START Source information

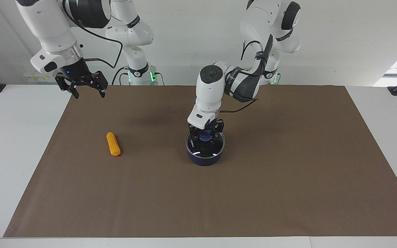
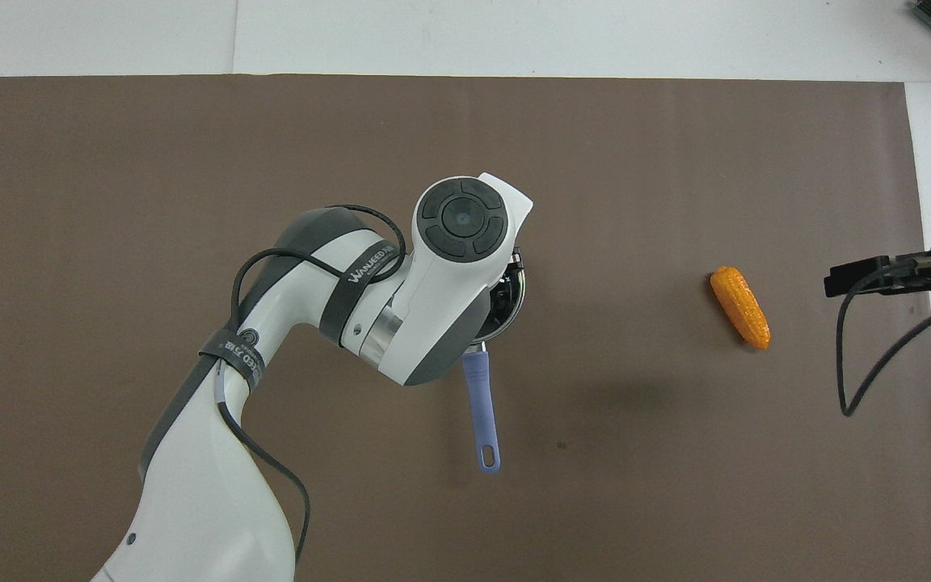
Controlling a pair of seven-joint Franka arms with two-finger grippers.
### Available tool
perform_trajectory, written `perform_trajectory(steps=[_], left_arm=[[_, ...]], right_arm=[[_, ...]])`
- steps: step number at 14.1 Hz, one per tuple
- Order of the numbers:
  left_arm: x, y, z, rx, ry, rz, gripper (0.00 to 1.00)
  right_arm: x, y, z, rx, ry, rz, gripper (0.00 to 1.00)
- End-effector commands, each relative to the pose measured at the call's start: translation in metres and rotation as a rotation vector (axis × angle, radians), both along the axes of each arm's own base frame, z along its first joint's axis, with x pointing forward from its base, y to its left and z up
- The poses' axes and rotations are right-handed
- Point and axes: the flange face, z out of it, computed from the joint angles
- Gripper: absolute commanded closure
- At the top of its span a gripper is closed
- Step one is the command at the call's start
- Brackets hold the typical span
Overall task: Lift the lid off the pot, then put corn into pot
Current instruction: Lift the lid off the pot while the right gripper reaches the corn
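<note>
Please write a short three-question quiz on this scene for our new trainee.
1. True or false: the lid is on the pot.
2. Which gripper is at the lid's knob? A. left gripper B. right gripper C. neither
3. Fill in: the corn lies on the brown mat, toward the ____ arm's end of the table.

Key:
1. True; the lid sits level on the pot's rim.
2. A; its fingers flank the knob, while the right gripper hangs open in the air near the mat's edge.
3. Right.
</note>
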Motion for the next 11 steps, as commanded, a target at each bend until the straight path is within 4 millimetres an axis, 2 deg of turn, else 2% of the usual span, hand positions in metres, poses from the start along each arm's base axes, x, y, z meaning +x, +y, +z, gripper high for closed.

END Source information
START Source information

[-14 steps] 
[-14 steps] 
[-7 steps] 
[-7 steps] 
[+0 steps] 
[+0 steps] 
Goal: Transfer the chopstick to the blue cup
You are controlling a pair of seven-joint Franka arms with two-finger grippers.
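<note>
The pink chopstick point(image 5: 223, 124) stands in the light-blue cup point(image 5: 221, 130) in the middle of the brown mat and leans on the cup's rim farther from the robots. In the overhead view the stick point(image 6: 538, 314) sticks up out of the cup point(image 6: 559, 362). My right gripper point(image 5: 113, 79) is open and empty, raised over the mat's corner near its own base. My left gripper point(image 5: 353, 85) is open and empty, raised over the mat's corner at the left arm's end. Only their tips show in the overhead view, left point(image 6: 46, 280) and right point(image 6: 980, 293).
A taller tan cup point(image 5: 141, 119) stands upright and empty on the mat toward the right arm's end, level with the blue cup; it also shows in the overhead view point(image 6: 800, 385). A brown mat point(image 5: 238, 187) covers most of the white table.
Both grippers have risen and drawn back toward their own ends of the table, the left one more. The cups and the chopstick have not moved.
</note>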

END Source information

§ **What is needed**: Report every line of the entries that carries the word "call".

§ **Output**:
- End-effector commands, each relative to the pose measured at the call's start: translation in metres and rotation as a rotation vector (axis × angle, radians), both along the axes of each arm's own base frame, z along its first joint's axis, with x pointing forward from its base, y to its left and z up
- Step one is the command at the call's start

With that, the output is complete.